Nowadays, we're all mutts. And if not, we're all pure Americans. We have established our own way of life, our own culture. Sure, festivities will take place for a day or two here and there, but many Americans use that as an excuse to get out of the house for a while, not to embrace and thank the people that came before you on Earth. We watch MTV, we call McDonald's "going out to eat," we barbecue, and we watch football (the American one).

100 years ago, ancestry may have been a little important, but even then you're in a new country, a diverse one, and you do the same hard labor as the next guy. Now, everybody is one big race... For all I know, my ancestry is Irish, British, Chinese, African, Mexican, Arabian, Turkish, Swiss, Russian, and Italian. With such a large family, I don't see why it's not possible... But who cares? My grandparents are from Naples, Italy... I'd love to go there, but I don't live like that, I live like an American... Well, more like a New Yorker. I watch the Yankees, Giants, Rangers, and Knicks... I watch ESPN, MTV, the YES Network (Yankees channel), and MSG. I listen to hip hop and some rock, etc. and I love walking.

Ancestry is really becoming a meaningless sidenote in America today. We're mutts. lol We like to call ourselves Irish, Italian, or German but we're now just Americans.
I understand what you are trying to say. But . . .

No, ancestry is not really meaningless. People are still influenced by their parents, who are influenced by their parents, who are strongly influenced by their parents.

Yes, you may not live like someone in Naples Italy, but yet there is a distinct Italian-AMERICAN influence that might give an individual its value system, a tendency to have skills passed odnw, etc.

Are there more locally owned mom and pop pizzerias in your area of New York?? That may not be what people eat in Naples, however, the strong Italian heritage in New York does may locally owned pizza places more common there than say Texas, where there was relatively little Italian immigration.

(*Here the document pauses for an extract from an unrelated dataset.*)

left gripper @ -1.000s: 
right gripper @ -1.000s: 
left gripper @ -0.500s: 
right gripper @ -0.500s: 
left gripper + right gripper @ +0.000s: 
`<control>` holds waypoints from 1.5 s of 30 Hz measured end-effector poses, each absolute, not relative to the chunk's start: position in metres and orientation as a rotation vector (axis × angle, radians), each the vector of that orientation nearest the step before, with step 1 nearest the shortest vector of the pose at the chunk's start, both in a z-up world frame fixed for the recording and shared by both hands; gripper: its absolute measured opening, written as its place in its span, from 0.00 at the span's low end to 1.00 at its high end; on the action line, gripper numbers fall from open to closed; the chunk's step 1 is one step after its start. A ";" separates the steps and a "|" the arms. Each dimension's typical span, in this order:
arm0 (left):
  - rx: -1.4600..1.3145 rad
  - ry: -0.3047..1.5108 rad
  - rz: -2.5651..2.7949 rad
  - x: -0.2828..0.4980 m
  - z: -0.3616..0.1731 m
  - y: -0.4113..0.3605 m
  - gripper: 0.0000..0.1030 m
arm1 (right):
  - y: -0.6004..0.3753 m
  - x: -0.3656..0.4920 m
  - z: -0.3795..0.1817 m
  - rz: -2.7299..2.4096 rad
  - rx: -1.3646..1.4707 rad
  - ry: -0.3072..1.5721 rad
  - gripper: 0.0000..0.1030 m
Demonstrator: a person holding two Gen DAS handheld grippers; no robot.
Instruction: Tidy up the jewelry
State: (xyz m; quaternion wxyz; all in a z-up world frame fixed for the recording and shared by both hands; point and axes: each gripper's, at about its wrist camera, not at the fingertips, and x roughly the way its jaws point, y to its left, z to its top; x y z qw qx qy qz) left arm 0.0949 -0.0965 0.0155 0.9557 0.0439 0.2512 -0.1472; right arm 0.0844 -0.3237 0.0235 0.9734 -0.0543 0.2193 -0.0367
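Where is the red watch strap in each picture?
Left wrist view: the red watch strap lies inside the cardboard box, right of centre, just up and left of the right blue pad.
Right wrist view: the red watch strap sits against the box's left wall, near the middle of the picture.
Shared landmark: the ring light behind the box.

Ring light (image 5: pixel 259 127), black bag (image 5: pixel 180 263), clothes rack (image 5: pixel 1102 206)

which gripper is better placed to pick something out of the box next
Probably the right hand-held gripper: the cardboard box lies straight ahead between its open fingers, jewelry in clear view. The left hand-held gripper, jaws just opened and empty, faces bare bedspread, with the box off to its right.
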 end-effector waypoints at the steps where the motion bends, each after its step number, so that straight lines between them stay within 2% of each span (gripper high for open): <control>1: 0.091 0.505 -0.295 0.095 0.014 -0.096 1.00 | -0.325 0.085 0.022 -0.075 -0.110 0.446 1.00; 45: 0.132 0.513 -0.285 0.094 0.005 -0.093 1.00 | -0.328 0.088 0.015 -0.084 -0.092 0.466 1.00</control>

The fact that the two largest beer companies in America are located in the two cities in America that have the largest % of people with German ancestry is no suprised.

There are many more examples. And you would be suprised to know how many people are not that mixed.

The fact that Jews have a higher average income than Italian or Irish Americans, although maybe just an average, is related to ancestry.

And then these groups had different relationships between different groups too. For example Jews go along much better with blacks, than the Irish did.
The Irish were much more resisting integration then when that failed they moved further out, whereas Jews were more welcoming to upwardly mobile blacks, and today stable middle class areas were formerly Jewish, and the impoverished crime-ridden areas were often Irish.

I will say for example that some parts of America are very mixed, as they are largely transplants without much neighborhood history, (such as California) but I would say most of the older cities and towns of the midwest and northeast are much more colored in many subtle ways by the people that immigrated there decades ago.

Read "Ethnic America: A history" by Thomas Sowell. Its a little dated (1981) but he talks about the influence and legacy that different ethnic groups left. Why some have been more succesful than others and in which lines of work, etc.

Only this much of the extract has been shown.